> **Prompt**
Only the lines from the opening of the material through the one containing "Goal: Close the" should be reproduced, each exactly as it stands.

> **Information provided**
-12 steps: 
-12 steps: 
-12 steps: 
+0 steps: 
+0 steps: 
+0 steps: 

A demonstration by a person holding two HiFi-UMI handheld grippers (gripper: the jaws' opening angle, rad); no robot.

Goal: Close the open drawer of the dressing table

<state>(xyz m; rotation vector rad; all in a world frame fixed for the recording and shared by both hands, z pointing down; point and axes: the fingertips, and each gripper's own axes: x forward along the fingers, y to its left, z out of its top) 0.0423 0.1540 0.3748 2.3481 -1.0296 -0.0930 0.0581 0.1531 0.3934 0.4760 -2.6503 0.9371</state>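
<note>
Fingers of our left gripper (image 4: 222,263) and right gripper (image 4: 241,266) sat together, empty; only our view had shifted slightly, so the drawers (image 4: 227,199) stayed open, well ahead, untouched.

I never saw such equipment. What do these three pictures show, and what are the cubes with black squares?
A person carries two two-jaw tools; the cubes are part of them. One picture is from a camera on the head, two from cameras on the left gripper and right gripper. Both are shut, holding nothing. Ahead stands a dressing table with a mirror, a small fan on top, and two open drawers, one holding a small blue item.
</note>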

> **Solved exercise**
-12 steps: 
-12 steps: 
-12 steps: 
+0 steps: 
+0 steps: 
+0 steps: 

A demonstration by a person holding two HiFi-UMI handheld grippers (gripper: the jaws' opening angle, rad); no robot.

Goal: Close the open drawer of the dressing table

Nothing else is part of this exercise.